To produce a Merkle tree, one hashes every items to be contained in the tree. Each of these hash is going to be a leaf of the tree. Then these hash are combined 2 by 2 and rehashed to produce a list of parents nodes. The process is repeated recursively until only element remains: the root of the tree.

As a picture if often much clearer than words, so here an example:

This tree as for root **a2bf**. This hash is a unique identifier of the ordered set. It is then possible to prove that an element is at a certain position in the set by producing the element, its position plus a set of hashs to reconstruct the path from this specific item to the root of the tree. Anybody can then combine the hashs recursively to end up at the root, proving that this items is indeed in the set at the given position.

The values required to produce a Merkle proof for **Item1** are marked in yellow in this picture. To verify the proof, one hashes **Item1** and find **6eec**, then combine it with **bf52** to find **e481** and finally with **3a5f** to find **a2bf**, the root the tree. It is in fact possible to not reveal the element itself, but only its hash if desired.

While this is very useful I intend to convince you that if one is willing to accept the set to be unordered, one can get something even better: a Merklix tree.

## Merklix tree

The trick is to use a key, for instance – but not necessarily – and element’s hash, to determine its position in the set. Contrary to a Merkle tree, that means that key are going to be sparse. A radix like structure can be used to store the elements, by making each node a sub tree of all elements having a common prefix in their key. Essentially, this is a mix between a radix and a Merkle tree: a Merklix tree. For instance, our example tree would look like (considering 3 => 0011, 6 => 0110, b => 1011, e => 1110) this:

In this example, **bf1b** is the subtree of all elements having a hash starting by **0** and **2fd8** the subtree of all the elements having a hash starting by **1**.

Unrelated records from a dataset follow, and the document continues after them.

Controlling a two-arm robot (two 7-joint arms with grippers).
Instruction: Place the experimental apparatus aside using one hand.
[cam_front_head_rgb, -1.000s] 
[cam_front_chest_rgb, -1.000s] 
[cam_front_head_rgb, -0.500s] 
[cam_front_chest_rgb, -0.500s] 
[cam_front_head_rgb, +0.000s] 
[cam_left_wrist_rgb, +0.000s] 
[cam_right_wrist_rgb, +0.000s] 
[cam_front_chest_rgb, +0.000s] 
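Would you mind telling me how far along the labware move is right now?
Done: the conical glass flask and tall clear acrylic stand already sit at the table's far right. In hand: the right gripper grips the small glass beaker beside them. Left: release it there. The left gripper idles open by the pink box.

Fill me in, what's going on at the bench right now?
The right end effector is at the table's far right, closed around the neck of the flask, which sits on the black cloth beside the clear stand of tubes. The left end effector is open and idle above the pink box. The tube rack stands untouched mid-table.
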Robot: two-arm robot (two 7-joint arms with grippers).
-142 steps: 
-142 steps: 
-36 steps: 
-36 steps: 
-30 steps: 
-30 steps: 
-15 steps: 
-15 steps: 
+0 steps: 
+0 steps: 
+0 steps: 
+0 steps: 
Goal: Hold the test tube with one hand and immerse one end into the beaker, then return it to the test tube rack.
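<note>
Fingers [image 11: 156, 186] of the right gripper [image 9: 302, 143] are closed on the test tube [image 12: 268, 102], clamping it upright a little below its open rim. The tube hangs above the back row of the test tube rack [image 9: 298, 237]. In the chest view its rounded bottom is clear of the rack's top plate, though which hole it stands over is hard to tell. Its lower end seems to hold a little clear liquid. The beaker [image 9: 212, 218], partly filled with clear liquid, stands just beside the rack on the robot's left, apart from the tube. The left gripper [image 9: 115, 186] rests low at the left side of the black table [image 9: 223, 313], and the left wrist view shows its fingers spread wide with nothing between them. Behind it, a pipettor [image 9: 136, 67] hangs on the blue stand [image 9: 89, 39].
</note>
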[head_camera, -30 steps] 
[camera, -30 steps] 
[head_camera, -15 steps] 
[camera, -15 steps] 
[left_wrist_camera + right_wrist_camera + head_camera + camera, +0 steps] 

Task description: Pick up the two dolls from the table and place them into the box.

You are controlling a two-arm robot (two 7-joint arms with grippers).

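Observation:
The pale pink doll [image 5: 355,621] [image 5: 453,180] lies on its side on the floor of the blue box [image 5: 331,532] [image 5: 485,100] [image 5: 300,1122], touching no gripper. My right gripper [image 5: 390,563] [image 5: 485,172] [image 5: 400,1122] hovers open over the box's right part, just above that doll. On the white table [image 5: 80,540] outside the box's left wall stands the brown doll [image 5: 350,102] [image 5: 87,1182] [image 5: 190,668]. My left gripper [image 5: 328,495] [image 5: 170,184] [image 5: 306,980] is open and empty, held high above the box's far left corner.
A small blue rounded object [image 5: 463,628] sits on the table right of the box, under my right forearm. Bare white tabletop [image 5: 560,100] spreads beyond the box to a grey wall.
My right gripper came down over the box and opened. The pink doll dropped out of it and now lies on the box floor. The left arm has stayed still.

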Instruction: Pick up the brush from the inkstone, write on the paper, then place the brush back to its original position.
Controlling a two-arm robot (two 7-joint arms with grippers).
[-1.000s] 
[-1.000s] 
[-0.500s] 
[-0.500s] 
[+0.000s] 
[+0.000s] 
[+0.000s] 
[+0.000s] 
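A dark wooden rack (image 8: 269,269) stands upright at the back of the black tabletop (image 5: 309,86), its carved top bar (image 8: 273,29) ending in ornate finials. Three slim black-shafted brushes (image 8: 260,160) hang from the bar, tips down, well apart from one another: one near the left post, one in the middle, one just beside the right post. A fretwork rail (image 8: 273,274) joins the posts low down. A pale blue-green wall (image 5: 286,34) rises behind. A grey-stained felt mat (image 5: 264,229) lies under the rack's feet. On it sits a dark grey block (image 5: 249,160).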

Because of its new structure, the tree may not be balanced, however, we expect the imbalance to be acceptable as we are using a cryptographically secure hash function and producing a lot of elements with the same prefix would be prohibitively expensive to do at scale.

To demonstrate insertion, let’s add a new **Item4** in our tree, with **ff79** as hash.

Now, **d9fe** is the subtree of all elements with prefix **11**, **4d61** the subtree of all elements with prefix **1** and **7b03** the root of the tree. The insertion only required to recompute ln(n) hashs. A Merklix proof can still be produced by providing a path in the tree + a set of hash to verify the path up to the root.

It should be obvious by now, but deletion is also ln(n), and the next illustration show the tree after deleting **Item0**.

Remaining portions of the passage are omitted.